§ WORK INSTRUCTIONS:
Please report how many lines in the records below contain the word "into", giving only that number.

Saved entries
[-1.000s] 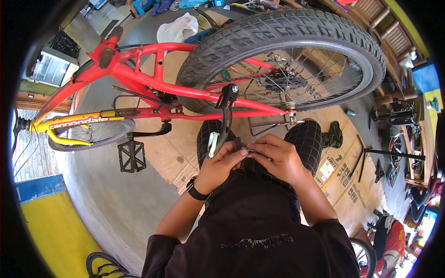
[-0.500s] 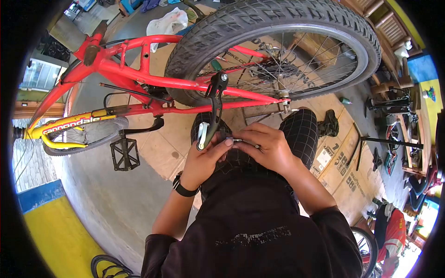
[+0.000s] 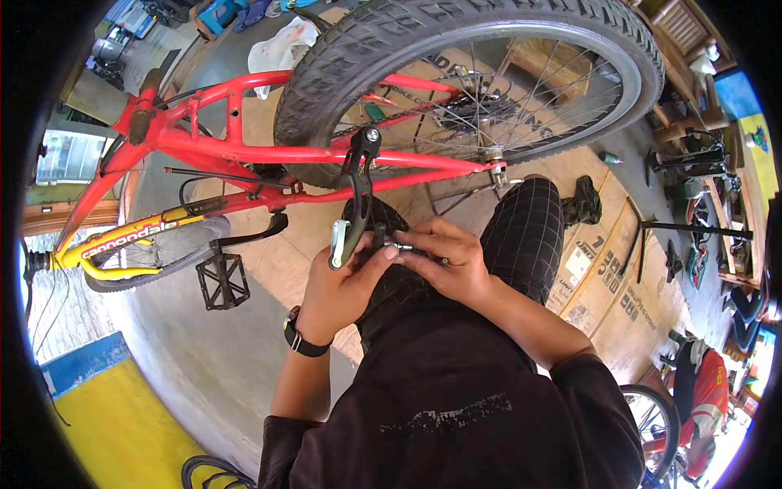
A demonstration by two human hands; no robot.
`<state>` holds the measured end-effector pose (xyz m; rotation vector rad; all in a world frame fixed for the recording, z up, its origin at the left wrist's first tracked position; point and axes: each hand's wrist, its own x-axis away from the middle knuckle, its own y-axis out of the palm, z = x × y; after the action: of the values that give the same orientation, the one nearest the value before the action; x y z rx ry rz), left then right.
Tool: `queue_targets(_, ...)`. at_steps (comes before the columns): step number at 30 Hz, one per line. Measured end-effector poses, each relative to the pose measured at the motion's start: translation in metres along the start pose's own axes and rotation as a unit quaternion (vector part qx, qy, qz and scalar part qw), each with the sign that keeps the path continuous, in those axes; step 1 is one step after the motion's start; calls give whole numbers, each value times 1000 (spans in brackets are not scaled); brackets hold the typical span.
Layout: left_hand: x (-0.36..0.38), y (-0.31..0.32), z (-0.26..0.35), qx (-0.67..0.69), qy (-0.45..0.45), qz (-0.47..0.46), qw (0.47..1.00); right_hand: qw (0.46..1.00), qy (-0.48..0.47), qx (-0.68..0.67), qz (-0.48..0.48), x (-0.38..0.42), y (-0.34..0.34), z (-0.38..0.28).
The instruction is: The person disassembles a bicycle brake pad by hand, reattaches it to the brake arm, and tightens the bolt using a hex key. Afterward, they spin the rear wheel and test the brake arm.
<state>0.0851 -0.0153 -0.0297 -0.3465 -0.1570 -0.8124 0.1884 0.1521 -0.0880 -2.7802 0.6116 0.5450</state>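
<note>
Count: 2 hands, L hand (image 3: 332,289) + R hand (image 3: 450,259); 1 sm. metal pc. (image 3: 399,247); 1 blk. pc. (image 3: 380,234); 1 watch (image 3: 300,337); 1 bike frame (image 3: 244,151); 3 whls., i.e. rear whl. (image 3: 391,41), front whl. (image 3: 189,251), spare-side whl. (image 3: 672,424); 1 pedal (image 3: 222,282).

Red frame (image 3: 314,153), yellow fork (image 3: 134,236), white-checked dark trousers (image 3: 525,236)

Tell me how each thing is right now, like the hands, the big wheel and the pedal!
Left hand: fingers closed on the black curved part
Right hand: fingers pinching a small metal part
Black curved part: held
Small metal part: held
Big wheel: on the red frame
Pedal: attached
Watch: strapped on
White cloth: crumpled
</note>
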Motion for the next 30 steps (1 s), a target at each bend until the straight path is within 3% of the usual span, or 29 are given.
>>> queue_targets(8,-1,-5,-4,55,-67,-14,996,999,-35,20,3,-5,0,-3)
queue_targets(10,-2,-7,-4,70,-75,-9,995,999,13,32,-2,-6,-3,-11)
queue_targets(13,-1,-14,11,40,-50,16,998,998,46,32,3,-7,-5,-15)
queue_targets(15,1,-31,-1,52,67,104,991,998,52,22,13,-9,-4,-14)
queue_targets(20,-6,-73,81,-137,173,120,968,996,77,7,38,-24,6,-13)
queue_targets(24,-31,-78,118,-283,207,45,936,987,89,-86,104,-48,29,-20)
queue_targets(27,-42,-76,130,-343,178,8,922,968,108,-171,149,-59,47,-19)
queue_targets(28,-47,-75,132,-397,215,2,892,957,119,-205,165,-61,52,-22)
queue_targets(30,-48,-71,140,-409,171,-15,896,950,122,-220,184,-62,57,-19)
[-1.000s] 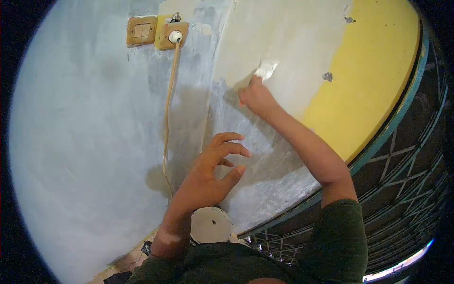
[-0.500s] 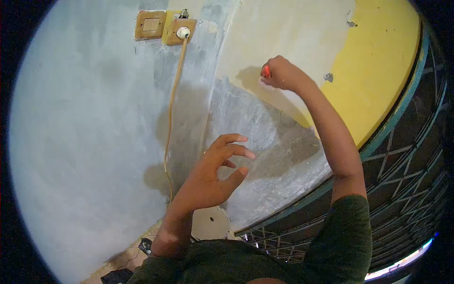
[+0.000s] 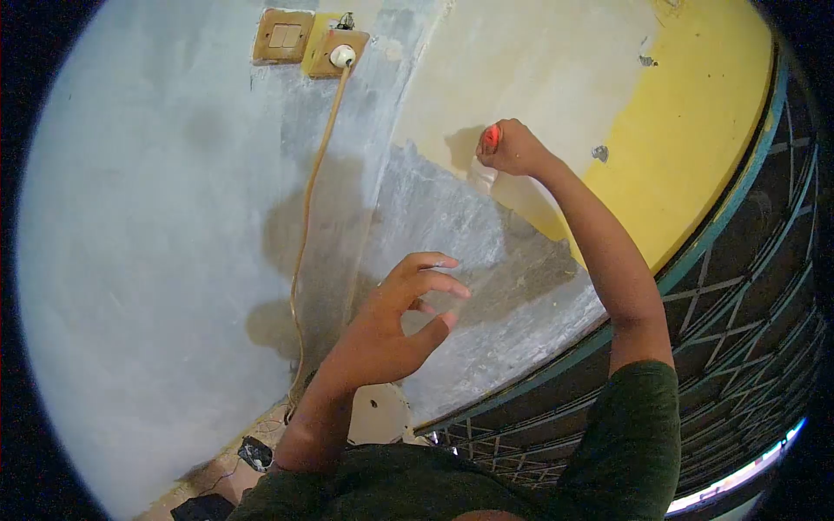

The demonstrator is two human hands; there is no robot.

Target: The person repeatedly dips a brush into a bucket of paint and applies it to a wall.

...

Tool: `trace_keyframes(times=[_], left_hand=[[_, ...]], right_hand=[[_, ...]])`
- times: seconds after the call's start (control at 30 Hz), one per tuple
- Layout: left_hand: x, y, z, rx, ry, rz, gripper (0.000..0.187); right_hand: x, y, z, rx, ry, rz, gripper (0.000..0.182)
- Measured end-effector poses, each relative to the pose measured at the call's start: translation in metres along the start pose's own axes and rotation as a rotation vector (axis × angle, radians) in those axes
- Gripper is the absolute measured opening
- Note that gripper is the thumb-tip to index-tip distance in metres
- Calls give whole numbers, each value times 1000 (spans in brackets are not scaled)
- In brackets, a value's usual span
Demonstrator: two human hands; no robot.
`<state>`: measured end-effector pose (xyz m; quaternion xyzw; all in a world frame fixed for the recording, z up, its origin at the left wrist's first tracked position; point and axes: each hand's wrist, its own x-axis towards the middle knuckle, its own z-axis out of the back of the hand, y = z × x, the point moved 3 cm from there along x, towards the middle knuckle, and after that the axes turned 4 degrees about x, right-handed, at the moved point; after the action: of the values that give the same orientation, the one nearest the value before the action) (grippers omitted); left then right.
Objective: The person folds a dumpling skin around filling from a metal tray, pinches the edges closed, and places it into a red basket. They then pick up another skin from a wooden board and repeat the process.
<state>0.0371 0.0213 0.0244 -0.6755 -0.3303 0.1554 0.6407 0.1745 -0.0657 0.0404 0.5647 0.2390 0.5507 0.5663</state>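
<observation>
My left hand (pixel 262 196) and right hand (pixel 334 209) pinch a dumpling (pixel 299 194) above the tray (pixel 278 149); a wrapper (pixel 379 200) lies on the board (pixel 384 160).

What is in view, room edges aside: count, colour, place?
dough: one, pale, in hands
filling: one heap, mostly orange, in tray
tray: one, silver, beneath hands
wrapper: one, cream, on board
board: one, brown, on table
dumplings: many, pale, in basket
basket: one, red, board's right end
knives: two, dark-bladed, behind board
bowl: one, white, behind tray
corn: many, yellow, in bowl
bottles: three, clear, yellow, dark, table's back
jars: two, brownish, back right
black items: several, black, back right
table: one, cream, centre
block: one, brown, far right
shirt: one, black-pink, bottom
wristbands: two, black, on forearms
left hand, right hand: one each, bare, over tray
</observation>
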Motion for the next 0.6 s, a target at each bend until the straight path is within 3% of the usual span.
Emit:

§ RESPONSE:
2